**RAW DATA:**
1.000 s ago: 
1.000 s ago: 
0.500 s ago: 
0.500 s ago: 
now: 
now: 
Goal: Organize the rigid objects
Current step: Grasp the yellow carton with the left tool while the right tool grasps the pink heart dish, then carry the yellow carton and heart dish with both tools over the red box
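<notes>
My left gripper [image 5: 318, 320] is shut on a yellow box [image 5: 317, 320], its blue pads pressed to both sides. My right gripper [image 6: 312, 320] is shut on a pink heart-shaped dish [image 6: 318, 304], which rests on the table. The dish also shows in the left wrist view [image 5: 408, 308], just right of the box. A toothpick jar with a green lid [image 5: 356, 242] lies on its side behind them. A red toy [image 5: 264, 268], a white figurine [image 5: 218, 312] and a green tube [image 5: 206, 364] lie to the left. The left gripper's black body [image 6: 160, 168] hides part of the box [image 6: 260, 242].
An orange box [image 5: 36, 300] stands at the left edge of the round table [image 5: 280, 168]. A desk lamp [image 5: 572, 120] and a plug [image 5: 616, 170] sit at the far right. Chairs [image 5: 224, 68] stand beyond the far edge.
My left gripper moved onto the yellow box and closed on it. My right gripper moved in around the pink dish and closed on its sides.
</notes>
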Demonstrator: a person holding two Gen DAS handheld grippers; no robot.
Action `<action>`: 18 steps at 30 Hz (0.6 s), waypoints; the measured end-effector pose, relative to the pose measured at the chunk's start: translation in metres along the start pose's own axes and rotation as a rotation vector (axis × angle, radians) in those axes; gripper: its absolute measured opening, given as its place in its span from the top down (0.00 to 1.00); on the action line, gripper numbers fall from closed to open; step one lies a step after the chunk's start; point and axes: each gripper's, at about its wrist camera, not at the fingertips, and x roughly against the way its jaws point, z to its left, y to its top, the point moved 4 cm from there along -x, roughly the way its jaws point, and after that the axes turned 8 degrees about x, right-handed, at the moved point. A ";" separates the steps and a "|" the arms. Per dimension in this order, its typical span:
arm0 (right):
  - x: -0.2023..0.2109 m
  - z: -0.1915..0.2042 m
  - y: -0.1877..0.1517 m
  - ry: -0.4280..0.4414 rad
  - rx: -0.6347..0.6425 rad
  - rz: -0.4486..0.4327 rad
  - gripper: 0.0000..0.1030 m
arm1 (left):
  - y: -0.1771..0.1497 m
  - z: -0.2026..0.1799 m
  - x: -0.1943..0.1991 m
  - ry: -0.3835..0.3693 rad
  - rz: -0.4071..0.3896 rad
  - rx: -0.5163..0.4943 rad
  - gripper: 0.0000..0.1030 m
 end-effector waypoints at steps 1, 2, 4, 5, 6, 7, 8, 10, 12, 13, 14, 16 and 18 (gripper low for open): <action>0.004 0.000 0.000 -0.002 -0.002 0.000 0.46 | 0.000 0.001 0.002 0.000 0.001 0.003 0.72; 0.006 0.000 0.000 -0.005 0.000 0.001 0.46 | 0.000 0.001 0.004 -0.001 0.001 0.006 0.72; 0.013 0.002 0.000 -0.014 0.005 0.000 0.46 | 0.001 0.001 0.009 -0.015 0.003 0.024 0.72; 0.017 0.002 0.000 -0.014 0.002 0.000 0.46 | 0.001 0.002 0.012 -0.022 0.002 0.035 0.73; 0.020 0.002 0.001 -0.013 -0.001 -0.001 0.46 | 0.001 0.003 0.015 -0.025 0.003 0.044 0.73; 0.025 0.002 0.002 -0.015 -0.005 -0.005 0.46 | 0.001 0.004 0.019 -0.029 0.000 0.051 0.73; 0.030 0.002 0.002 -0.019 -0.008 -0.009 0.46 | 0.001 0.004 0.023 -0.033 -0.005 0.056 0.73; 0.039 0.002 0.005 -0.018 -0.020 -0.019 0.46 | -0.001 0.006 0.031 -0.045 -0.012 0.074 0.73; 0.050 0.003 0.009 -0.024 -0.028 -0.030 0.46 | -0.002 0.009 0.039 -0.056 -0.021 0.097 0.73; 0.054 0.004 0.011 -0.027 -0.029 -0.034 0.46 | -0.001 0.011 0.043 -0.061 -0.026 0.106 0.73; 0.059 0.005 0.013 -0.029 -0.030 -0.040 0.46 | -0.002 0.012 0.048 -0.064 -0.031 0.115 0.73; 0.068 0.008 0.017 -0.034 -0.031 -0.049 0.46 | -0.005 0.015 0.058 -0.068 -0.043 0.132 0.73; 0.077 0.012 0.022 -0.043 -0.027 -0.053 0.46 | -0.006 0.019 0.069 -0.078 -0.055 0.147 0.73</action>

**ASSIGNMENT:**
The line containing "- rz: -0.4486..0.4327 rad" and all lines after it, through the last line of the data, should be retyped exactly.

**SOLUTION FOR THIS EXERCISE:**
  - rz: -0.4486..0.4327 rad
  - gripper: 0.0000..0.1030 m
arm1 (left):
  - y: -0.1771..0.1497 m
  - z: -0.2026..0.1799 m
  - x: -0.1943..0.1991 m
  - ry: -0.3835..0.3693 rad
  - rz: -0.4071..0.3896 rad
  - rx: -0.5163..0.4943 rad
  - gripper: 0.0000..0.1030 m
 end-effector waypoints at steps 1, 2, 4, 5, 6, 7, 8, 10, 12, 13, 14, 16 and 18 (gripper low for open): <action>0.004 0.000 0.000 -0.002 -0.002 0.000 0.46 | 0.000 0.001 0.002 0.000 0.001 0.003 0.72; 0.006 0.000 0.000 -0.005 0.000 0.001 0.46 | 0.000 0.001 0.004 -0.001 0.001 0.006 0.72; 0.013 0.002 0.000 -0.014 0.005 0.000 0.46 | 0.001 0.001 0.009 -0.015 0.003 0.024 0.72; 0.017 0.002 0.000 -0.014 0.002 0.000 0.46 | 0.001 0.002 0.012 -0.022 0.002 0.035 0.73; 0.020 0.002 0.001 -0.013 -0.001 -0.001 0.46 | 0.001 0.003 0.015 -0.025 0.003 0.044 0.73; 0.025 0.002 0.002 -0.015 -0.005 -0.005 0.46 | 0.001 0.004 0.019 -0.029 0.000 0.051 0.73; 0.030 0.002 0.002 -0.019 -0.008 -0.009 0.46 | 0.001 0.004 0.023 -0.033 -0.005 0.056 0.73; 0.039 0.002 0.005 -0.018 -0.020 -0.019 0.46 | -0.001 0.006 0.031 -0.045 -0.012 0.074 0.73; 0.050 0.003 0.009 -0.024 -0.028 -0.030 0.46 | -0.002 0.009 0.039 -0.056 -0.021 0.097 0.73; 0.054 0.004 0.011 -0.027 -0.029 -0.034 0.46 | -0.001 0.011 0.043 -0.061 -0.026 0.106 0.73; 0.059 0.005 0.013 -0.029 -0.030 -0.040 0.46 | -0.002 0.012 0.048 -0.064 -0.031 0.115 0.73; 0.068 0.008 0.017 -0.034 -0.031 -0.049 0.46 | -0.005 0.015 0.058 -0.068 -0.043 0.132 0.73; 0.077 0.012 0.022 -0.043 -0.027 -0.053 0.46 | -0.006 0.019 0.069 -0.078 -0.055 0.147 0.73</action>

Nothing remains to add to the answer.